In 1970, the factory was sold to Gus and Ted Rallis, who later moved the restaurant to its final location. In July 1971, a request was made to the city to rezone 61,008 square feet of land for commercial use for the new spot In July 1972, the permits were approved for building at the new location. During a corn husk shortage in 1973, Ted Rallis had to temporarily substitute parchment wrappings for their tamales.

El Paso politician, Alicia R. Chacón, looked into buying La Tapatia in 1979. Chacón eventually used her retirement funds and winnings from raffle tickets at a church event in San Antonio to purchase the restaurant in March of that year.
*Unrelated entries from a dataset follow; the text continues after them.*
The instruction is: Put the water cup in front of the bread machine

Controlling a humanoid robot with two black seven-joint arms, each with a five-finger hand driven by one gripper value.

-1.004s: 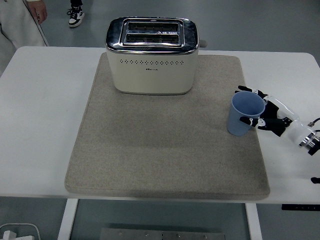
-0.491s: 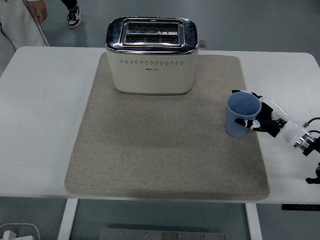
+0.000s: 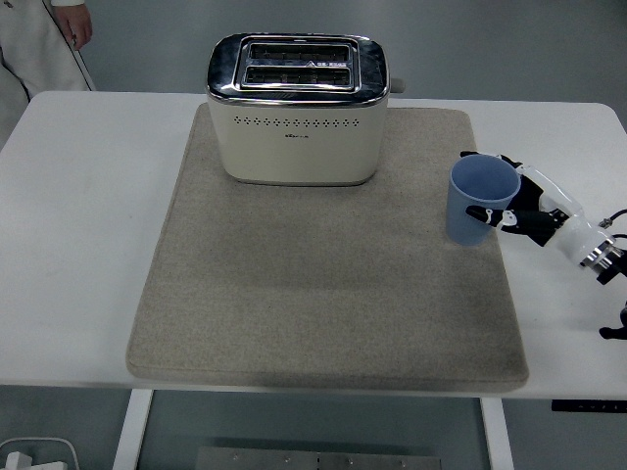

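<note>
A light blue water cup (image 3: 477, 201) stands upright at the right side of the beige mat (image 3: 313, 294), near its edge. My right hand (image 3: 502, 194) reaches in from the right and is shut on the cup, one finger behind its rim and another curled against its front wall. The cream bread machine (image 3: 297, 110) with a chrome top sits at the back of the mat, well to the left of the cup. The left arm is out of view.
The white table (image 3: 78, 225) extends around the mat on all sides. A person's hand and light trousers (image 3: 39, 44) show at the top left, beyond the table's far edge.
The cup, held by my right hand, has shifted slightly up and back to the right after drifting left. The shoe at the top has left the picture.
</note>
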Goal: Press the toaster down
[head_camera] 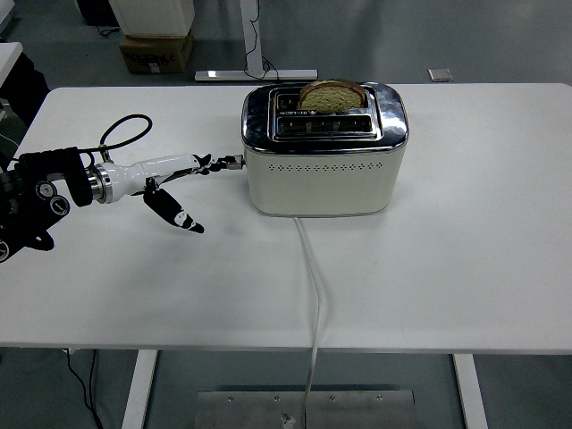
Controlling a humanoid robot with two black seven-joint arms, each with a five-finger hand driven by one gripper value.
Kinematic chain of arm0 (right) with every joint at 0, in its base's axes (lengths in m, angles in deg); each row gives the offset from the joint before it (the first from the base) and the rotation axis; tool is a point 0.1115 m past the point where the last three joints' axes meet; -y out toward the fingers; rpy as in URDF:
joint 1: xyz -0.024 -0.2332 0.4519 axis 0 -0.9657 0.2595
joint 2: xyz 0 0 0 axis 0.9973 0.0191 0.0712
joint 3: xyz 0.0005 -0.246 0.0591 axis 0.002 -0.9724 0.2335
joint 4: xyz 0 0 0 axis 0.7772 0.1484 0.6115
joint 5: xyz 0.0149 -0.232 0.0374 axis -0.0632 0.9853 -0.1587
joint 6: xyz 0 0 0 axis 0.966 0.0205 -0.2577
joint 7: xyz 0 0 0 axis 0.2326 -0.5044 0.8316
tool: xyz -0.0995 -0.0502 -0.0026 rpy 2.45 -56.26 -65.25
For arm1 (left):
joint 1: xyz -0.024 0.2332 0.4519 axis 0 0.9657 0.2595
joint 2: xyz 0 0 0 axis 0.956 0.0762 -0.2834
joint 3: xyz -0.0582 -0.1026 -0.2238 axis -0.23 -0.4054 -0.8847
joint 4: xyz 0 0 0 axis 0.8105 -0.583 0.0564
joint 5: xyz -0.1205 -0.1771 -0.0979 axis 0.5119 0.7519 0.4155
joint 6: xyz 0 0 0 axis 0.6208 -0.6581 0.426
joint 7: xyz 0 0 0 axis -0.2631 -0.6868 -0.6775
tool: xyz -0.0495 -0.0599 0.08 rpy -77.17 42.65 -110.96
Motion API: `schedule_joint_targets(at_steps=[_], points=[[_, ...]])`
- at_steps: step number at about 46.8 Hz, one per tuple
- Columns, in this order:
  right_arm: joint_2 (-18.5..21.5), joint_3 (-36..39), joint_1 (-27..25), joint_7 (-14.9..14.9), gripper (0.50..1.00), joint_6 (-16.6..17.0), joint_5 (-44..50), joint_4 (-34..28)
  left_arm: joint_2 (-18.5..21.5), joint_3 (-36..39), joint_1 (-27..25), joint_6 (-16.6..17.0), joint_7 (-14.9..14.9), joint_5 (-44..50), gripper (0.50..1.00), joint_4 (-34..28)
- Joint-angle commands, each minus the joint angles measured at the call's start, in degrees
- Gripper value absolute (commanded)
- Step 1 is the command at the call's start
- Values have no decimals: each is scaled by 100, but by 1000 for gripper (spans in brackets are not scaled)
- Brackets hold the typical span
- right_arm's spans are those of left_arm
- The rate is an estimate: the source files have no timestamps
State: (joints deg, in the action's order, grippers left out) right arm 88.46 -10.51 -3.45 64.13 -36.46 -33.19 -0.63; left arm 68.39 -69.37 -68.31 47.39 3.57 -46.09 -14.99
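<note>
White laminate table (465,259) fills most of the view, and on its far middle stands the cream, chrome-topped two-slot toaster (323,170), its pale cord (313,286) running off the near edge. My left hand (192,179) reaches in from the left: the long fingers (214,164) are stretched out and rest on the small lever (236,162) on the toaster's left end, the thumb (179,213) hangs down loose, and nothing is gripped. A brown slice of bread (332,93) sits in the rear slot, its top above the chrome (so I judge the press unfinished). Left to do: push the lever to its stop. Whether it has latched I cannot tell; the lever's slot is hidden on that end face.
</note>
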Motion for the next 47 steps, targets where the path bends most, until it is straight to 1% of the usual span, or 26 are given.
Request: schedule_joint_targets(at_steps=[1,8,14,47], points=[[0,0,9,0,998,0,0,-3,-72,1,9,1,1,-3,1000,32],[0,0,9,0,1000,0,-8,-4,-195,1,79,10,1,6,1000,172],[0,1,9,0,998,9,0,5,-221,1,97,10,-7,6,1000,199],[0,0,1,0,1000,0,-8,5,-151,1,211,45,-16,129,1000,208]])
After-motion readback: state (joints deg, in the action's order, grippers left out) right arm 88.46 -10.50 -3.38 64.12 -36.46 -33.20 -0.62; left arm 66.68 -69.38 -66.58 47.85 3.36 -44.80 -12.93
She went into business with Edward Alvarez and his wife. When Chacón worked as an alderman in the early 1980s, her husband, Joe Chacón, ran the restaurant. In 1989, the restaurant was selling around 300 dozen tamales every day. In the early 90s, Chacon sold her interest in the restaurant to her sister. Esther Rosencrans was the owner of the restaurant in 1994.

In 2021, La Tapatia was featured with author, Sergio Troncoso, on La Frontera with Pati Jinich which airs on PBS.

=== Sports ===
La Tapatia sponsored a softball team in the 1970s. The team was part of the El Paso Major Softball League and the players were known as "The Tamale Kings." One player for the Tapatia team, Paul "Hoss" Lopez, was nominated for the El Paso Athletic Hall of Fame in 1972.